5. Include extra protein in your diet
If your motto is to reduce weight, include extra proteins in your diet because protein requires more time and energy to break down in the body. Protein intake of 0.8-1 gram per kg body weight aids in weight loss so you can keep healthy muscle mass as well.
This is allotted:
- Greater functional activity of the organs
- High thermic value
- Regulation of hormones
You can add snacks like sprouts, peanuts, greek yogurt, and seeds instead of packeted chips to fulfill your protein requirement
6. Add milk and milk products
Milk products are a vital source of calcium that is mandatory for healthy bones and is also required for managing muscle contraction. If you an improper intake of calcium, this will increase the risk of osteoporosis and various bone diseases. Low-fat yogurt, cottage cheese, and milk are dairy products rich in calcium.
7. Add food rich in carbohydrates
Many food items are available, which are rich in carbohydrates. You should wisely choose the required amount of carbohydrates required for the body. Pulses, cereals, and millets are the main source of carbs.
A healthy diet chart is mainly comprised of complex carbohydrates such as whole grains, brown rice, oats, lentils, fruits, and vegetables.
These are rich in fiber too which maintain you feeling fuller for a longer duration and makes the digestion proper. Researches have found that regular intake of fiber-containing food will aid to reduce the risk of metabolic disorders like diabetes, hypertension, and cardiovascular diseases.
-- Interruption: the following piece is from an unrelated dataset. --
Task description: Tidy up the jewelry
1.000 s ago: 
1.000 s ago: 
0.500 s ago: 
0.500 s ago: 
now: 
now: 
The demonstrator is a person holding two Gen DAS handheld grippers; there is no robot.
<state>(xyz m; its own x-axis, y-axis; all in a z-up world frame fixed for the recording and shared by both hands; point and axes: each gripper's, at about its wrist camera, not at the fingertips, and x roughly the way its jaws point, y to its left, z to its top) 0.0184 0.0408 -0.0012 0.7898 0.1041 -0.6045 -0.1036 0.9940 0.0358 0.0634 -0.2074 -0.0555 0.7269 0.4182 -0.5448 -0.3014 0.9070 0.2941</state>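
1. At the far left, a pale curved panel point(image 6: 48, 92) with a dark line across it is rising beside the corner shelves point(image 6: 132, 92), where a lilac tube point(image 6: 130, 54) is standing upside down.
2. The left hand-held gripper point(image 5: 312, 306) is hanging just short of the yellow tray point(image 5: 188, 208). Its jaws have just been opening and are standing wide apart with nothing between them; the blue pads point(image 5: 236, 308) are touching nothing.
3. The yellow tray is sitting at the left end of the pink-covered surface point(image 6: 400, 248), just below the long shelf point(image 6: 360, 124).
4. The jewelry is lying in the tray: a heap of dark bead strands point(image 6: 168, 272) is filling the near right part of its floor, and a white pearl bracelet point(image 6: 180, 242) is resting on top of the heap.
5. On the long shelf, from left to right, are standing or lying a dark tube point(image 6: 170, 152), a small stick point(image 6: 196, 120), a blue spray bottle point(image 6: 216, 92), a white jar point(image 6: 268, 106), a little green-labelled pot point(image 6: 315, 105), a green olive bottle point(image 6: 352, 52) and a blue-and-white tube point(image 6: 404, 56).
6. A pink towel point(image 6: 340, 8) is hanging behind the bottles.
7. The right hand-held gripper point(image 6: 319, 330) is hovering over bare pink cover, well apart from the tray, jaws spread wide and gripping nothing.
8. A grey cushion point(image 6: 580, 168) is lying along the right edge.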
8. Avoid excess fat-containing foods
Excess intake of fat-containing foods will lead to obesity. Therefore Reduce the intake of fatty foods, specifically foods which is rich in saturated fats. Which can lead to increase body weight and other health-related problems. For example butter and solid fats.
The requirement of fats needed for the body totally depends on the foods that you are consuming. Research of the Indian Council of Medical Research found that approximately 20 grams of fats are required for adult men and women.
9. Reduce the intake of sugar
Sugar is also called white poison which increases your waistline in the body. Sugar is like an addiction to most people. Excess intake of sugar may cause diabetes, insulin resistance, heart disease, obesity among many lifestyle disorders. So it is a good choice to cut down the sugar in the coffee and tea
10. Reduceexcess consumption of salt
Excess intake of salt-containing foods leads to increase blood pressure by storing extra water in the body. According to research published by the Harvard School of Public Health, the excess consumption of salt and sodium has a bad negative impact on the heart, arteries, kidneys, and brain.
This can increase the risk of heart attacks, strokes, dementia, and kidney disease. Moreover, sodium in salt also leads to water retention that keeps your body fluffy and heavy.